DOMRADIO.DE: Sie von Caritas international helfen über ihre Partner vor Ort. Was ist gerade die dringlichste Hilfe?
Herzenstiel: Wir arbeiten im Kivu mit unserem lokalen Partner, also der Caritas Goma, zusammen. Seit drei Wochen führen wir ein neues Nothilfeprojekt durch. Die Menschen brauchen vor allem Trinkwasser, Nahrungsmittel, Gesundheitsversorgung, Hygieneartikel und psychologische Unterstützung.
DOMRADIO.DE: Was sind darüber hinaus Hilfsprojekte, die Sie im Kongo unterstützen?
Herzenstiel: Wir haben weitere Nothilfe über das Auswärtige Amt in Kasai, Ituri und Tanganyika. Wir haben mit der Caritas Goma zusammen ein Projekt zur Demobilisierung und Reintegration von Kindersoldaten und zwangsarbeitenden Kindern in Kivu. Wir unterstützen Kinder in einem Gefängnis in Kinshasa und wir haben Entwicklungshilfeprojekte in der Ernährungssicherung.
DOMRADIO.DE: Woran hapert es vor allem, was bräuchte es noch viel mehr?

Herzenstiel: Es bräuchte auf jeden Fall Frieden, Sicherheit, Stabilität, stärkere Präsenz der Regierung und wirtschaftliche Entwicklung. Der Kongo ist so reich an natürlichen Ressourcen, aber die Bevölkerung profitiert nicht davon.

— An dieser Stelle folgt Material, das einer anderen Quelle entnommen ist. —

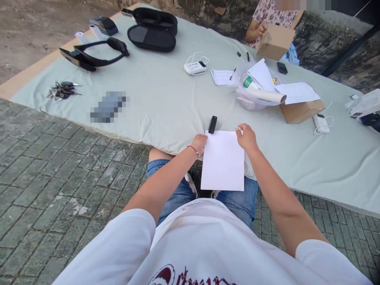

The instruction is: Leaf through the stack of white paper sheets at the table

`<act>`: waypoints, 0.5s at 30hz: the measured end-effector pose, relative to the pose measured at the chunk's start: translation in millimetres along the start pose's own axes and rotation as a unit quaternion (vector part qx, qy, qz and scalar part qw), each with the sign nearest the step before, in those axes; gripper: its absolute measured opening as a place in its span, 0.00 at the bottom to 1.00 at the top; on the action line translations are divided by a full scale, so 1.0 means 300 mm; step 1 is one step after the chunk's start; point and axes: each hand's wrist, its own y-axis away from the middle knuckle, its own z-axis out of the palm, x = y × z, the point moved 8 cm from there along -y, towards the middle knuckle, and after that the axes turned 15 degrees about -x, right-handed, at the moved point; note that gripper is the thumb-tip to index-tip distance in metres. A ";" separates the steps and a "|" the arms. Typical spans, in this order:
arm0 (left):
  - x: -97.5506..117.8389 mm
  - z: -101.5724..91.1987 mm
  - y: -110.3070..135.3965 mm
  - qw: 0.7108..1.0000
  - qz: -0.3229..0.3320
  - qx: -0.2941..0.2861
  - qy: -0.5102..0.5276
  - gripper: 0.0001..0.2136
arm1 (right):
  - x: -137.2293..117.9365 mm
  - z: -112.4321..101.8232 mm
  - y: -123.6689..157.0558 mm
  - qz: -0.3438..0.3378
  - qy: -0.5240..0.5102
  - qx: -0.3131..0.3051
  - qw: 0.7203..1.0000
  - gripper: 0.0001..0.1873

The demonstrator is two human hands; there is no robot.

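A blank white sheet of paper (223,162) lies over the table's near edge and hangs above my lap. My left hand (200,143) is closed on its upper left edge, thumb on top. At the upper right corner, my right hand (247,137) has its fingers curled in, thumb and forefinger at the paper's edge; the exact grip is partly hidden. Just past the paper's upper left corner, a small black stapler (213,124) stands on the cloth, close to my left fingers.
The cloth-covered table (166,99) holds a plastic basin (249,103) of papers, a cardboard box (303,111), white chargers (196,68), keys (63,90), a black headset (101,59) and an open black case (152,35). Across it, a person's hand (261,29) touches another carton (276,41).
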 end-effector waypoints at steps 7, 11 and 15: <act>0.004 0.025 0.028 0.994 -0.063 -0.046 -0.076 0.12 | -0.265 0.095 -0.240 -0.132 0.116 0.010 0.984 0.21; -0.005 0.023 0.011 0.992 -0.065 -0.050 -0.099 0.12 | -0.350 0.223 -0.353 -0.139 0.141 -0.085 0.977 0.24; -0.018 0.007 -0.023 0.991 -0.056 -0.044 -0.111 0.14 | -0.356 0.329 -0.408 -0.079 0.147 -0.163 0.972 0.26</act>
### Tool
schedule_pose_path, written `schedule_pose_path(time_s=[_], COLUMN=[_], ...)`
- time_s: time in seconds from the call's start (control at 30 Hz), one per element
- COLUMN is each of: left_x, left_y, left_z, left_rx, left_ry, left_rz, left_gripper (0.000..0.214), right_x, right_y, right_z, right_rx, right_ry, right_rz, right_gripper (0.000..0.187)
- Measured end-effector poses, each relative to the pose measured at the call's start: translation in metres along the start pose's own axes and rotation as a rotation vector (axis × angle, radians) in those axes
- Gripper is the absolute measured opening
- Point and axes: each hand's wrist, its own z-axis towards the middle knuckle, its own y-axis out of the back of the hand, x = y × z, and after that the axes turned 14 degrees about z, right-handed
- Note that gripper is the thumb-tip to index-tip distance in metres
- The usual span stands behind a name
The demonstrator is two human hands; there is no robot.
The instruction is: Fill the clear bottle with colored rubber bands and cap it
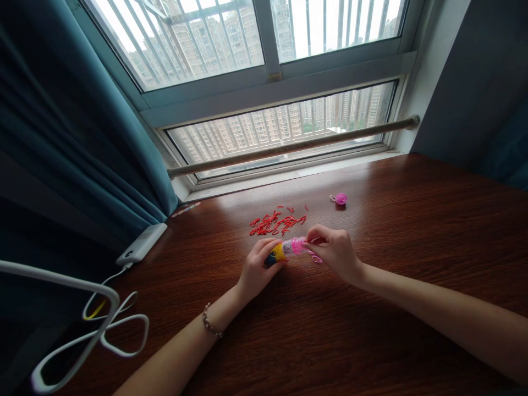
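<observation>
My left hand point(258, 269) is wrapped round a clear plastic tube point(288, 248) with yellow, dark blue and pink contents, held on its side just over the table. At the tube's right end, the fingers of my right hand point(332, 250) are pinched together by the mouth; whatever is between the fingertips is too small to make out. A few pink rubber bands point(315, 258) lie under that end. Beyond the tube is a loose pile of red rubber bands point(274, 223). A pink round cap with a loop point(340, 199) sits farther back to the right.
The brown wooden table point(371, 330) reaches to a window with a metal rail point(297, 147). At left are a white power bank point(142, 243), a looped white cable point(124, 319), a curved white bar point(61, 279) and a blue curtain point(103, 121).
</observation>
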Motion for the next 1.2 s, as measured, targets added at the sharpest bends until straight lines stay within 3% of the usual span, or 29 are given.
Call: schedule_pose_path(time_s=[0.27, 0.47, 0.67, 0.73, 0.83, 0.97, 1.07, 1.2], left_x=[-0.001, -0.002, 0.007, 0.011, 0.016, 0.015, 0.014, 0.014], left_y=[0.001, 0.001, -0.003, -0.005, -0.006, -0.006, -0.005, -0.005], left_z=[0.002, 0.002, 0.001, 0.001, 0.002, 0.004, 0.003, 0.002], left_rx=[-0.022, -0.014, -0.092, -0.136, -0.182, -0.171, -0.155, -0.148], left_ry=[0.038, 0.051, 0.299, 0.381, 0.440, 0.464, 0.459, 0.459], left_rz=[-0.049, -0.092, -0.264, -0.369, -0.479, -0.509, -0.504, -0.492], left_gripper=[0.037, 0.036, 0.036, 0.038, 0.039, 0.040, 0.040, 0.040], right_x=[-0.001, -0.003, 0.001, -0.004, -0.017, -0.031, -0.035, -0.034], right_y=[-0.001, 0.002, 0.004, 0.008, 0.016, 0.022, 0.021, 0.013], right_z=[0.001, 0.001, 0.006, 0.011, 0.017, 0.019, 0.017, 0.013], right_rx=[-0.033, 0.068, -0.007, 0.079, 0.320, 0.499, 0.542, 0.588], right_ry=[0.093, 0.185, 0.250, 0.178, -0.047, -0.272, -0.234, -0.057], right_rz=[0.114, 0.083, 0.078, -0.075, -0.335, -0.471, -0.530, -0.512], right_gripper=[0.007, 0.005, 0.014, 0.010, 0.011, 0.014, 0.004, 0.010])
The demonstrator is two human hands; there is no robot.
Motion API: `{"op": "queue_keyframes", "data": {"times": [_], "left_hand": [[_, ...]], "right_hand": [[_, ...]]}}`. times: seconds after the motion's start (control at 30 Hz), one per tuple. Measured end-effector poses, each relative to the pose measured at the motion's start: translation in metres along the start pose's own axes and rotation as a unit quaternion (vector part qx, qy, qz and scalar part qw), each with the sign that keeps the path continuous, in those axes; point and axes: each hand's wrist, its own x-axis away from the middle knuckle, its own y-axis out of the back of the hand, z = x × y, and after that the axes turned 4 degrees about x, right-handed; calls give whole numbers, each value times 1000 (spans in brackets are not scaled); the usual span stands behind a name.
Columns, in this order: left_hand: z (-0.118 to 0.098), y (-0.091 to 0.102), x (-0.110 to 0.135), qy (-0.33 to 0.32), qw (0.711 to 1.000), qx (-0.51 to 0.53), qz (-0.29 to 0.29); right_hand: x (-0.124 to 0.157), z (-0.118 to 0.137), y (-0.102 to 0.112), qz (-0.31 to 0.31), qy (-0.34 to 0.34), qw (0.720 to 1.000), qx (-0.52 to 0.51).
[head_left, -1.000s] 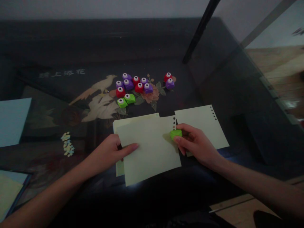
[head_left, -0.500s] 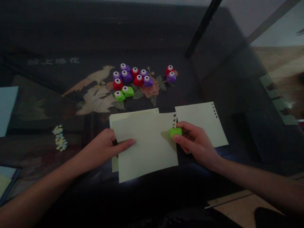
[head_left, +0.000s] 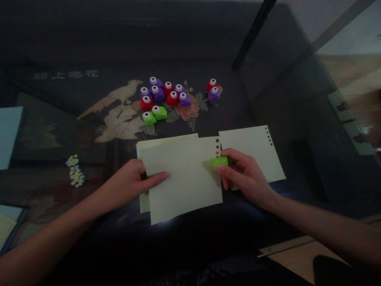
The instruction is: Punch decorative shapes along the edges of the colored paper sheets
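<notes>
My left hand (head_left: 145, 176) pinches the left edge of a pale sheet of paper (head_left: 184, 182), thumb on top and fingers underneath. Between the thumb and fingers of my right hand (head_left: 242, 174) is a green craft punch (head_left: 220, 163), set on the sheet's right edge. Several small punched holes run down that edge just above the punch. Part of another pale sheet (head_left: 145, 204) shows beneath the held one. To the right lies a separate sheet (head_left: 253, 147) with several holes at its upper right corner, partly covered by my right hand.
Purple, red and green craft punches (head_left: 157, 93) stand grouped beyond the paper, with a red and a purple one (head_left: 214, 94) apart to the right. A little pile of punched paper shapes (head_left: 76, 171) lies at left. Blue paper (head_left: 8, 135) sits at the far left.
The view has shifted slightly. Both hands, the held sheet and the green punch keep nearly the same places relative to each other.
</notes>
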Motion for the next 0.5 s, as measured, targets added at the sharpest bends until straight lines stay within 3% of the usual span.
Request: {"op": "queue_keyframes", "data": {"times": [0.5], "left_hand": [[1, 2, -2, 4, 999, -33, 2]], "right_hand": [[-1, -4, 1, 19, 15, 999, -33]]}}
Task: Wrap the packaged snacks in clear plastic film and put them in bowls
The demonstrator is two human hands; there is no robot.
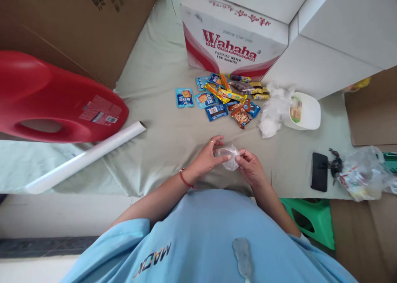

Es braucht mehr humanitäre Hilfe, vor allem im Osten bei der gravierenden Situation. Es braucht mehr Unterstützung von internationalen Organisationen und Regierungen. Versöhnung und Dialog sind wichtig.
Ein langfristiger Frieden erfordert einen Dialog zwischen den verschiedenen ethnischen Gruppen und Konfliktparteien, mehr internationale Unterstützung und diplomatische Bemühungen und die Förderung von Menschenrechten, um die Situation zu stabilisieren.
DOMRADIO.DE: Sie haben die internationale Unterstützung angesprochen. Wie könnte zum Beispiel aussehen?
Herzenstiel: Allein aufgrund der massiven humanitären Krise mit Millionen von Binnenflüchtlingen, der anhaltenden Gewalt und dem derzeitigen Zusammenbruch vieler staatlicher Strukturen wäre internationale Hilfe gerade im Osten des Kongos dringend erforderlich.
Es bräuchte sofortige Nothilfe sowie Investitionen in Entwicklung und Wiederaufbau sowie friedensbildende und friedenserhaltende Projekte auf lokaler Ebene. Die internationale Gemeinschaft sollte die Friedensbildung im Kongo dringend unterstützen, um das Land zu stabilisieren.
Das Interview führte Hilde Regeniter.